### [EXERCISE]
Your answer must hold only the lines below from the line containing "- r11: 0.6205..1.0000" through the line containing "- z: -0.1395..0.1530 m", each reproduced exactly.

━━━

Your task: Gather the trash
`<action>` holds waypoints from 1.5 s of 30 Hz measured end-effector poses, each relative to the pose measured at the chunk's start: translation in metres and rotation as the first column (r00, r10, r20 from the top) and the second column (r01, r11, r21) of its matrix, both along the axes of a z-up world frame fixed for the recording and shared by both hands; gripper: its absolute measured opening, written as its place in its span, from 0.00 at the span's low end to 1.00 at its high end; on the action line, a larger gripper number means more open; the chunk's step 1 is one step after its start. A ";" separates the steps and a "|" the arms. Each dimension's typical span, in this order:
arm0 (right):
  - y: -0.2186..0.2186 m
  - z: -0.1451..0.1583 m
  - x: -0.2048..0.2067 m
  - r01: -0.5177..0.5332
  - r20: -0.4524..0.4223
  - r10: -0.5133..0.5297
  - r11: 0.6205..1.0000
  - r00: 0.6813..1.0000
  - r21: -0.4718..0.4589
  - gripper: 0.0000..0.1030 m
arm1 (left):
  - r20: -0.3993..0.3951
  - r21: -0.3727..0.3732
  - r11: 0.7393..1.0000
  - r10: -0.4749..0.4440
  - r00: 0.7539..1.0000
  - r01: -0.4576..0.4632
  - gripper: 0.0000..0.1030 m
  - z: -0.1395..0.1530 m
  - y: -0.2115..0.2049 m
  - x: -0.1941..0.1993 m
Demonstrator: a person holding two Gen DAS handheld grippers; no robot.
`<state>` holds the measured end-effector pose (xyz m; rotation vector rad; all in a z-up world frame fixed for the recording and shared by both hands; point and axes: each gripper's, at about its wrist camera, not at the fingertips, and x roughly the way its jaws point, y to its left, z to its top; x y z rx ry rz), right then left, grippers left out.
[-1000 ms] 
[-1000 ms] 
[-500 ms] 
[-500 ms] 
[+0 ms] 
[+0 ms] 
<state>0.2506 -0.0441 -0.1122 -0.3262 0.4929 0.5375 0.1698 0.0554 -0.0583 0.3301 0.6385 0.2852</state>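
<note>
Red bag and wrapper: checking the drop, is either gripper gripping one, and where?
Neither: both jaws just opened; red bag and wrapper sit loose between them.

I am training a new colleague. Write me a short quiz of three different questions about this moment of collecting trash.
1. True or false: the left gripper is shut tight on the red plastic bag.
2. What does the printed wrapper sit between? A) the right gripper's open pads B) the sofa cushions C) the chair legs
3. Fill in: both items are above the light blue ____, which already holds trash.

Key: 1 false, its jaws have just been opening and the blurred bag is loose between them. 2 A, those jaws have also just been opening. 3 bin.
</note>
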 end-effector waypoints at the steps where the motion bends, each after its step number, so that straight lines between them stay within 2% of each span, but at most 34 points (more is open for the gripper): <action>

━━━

### [ANSWER FOR THIS EXERCISE]
  - r11: 0.6205..1.0000
  - r00: 0.6813..1.0000
  - r21: -0.4718..0.4589
  - gripper: 0.0000..0.1030 m
arm1 (left):
  - r20: -0.3993..0.3951
  - r21: -0.3727..0.3732
  - r11: 0.7393..1.0000
  - r10: -0.4749..0.4440
  - r00: 0.7539..1.0000
  - r01: -0.4576..0.4632
  - gripper: 0.0000..0.1030 m
  - z: -0.1395..0.1530 m

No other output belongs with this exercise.